◆ What is required: Would you print the data below exactly, leaving out every picture?

*** Available data ***

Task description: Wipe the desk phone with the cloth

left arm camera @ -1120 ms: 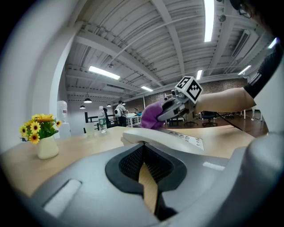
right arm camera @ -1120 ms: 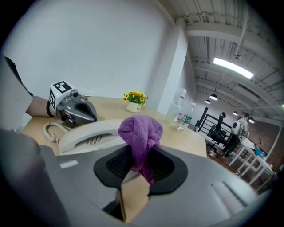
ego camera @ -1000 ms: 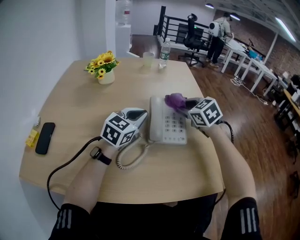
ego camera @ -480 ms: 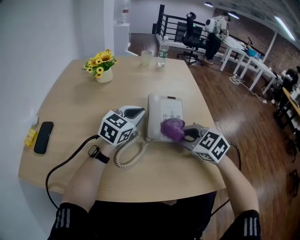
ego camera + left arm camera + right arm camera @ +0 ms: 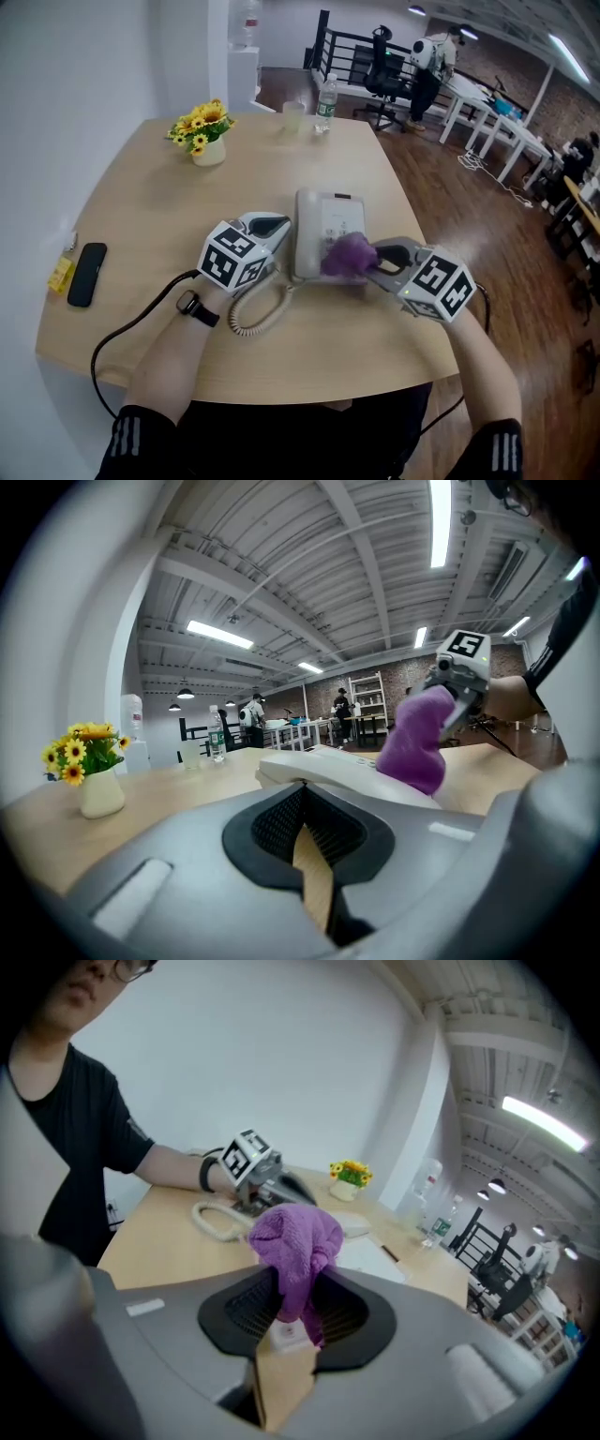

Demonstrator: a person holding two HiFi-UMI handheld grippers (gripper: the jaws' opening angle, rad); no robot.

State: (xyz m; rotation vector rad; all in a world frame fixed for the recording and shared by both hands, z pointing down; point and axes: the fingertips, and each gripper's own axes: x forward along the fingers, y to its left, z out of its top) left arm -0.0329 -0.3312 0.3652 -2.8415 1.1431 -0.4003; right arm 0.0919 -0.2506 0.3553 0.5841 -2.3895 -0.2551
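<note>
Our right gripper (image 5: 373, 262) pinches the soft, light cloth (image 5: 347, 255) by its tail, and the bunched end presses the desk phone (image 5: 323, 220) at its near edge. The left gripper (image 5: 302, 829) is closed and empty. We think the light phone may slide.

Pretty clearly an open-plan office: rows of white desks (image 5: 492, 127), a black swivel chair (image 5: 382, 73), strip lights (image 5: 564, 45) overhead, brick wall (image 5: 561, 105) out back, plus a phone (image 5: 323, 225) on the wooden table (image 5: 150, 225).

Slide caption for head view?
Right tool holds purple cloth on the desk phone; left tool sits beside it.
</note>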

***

◆ Response box:
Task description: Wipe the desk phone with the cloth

left arm camera @ -1120 ms: 
right arm camera @ -1120 ms: 
ego camera @ -1000 ms: 
ego camera @ -480 ms: 
ego camera + left arm camera + right arm camera @ +0 ms: 

Demonstrator: a person holding two HiFi-UMI handheld grippers (gripper: the jaws' opening angle, rad); no robot.

State: (xyz m; rotation vector rad; all in a world frame fixed for the recording and shared by both hands, z pointing down; point and axes: the fingertips, and each gripper's own axes: x forward along the fingers, y to its left, z out of its top) left arm -0.0329 -0.3312 0.3652 -2.8415 1.1431 -0.4003; right arm 0.0919 -0.2506 0.3553 0.5841 -2.3895 -0.2551
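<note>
Our right gripper (image 5: 373, 262) pinches the soft, light cloth (image 5: 347, 255) by its tail, and the bunched end presses the desk phone (image 5: 323, 220) at its near edge. The left gripper (image 5: 302, 829) is closed and empty. We think the light phone may slide.

Pretty clearly an open-plan office: rows of white desks (image 5: 492, 127), a black swivel chair (image 5: 382, 73), strip lights (image 5: 564, 45) overhead, brick wall (image 5: 561, 105) out back, plus a phone (image 5: 323, 225) on the wooden table (image 5: 150, 225).

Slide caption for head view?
Right tool holds purple cloth on the desk phone; left tool sits beside it.
</note>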

Nothing further remains for this exercise.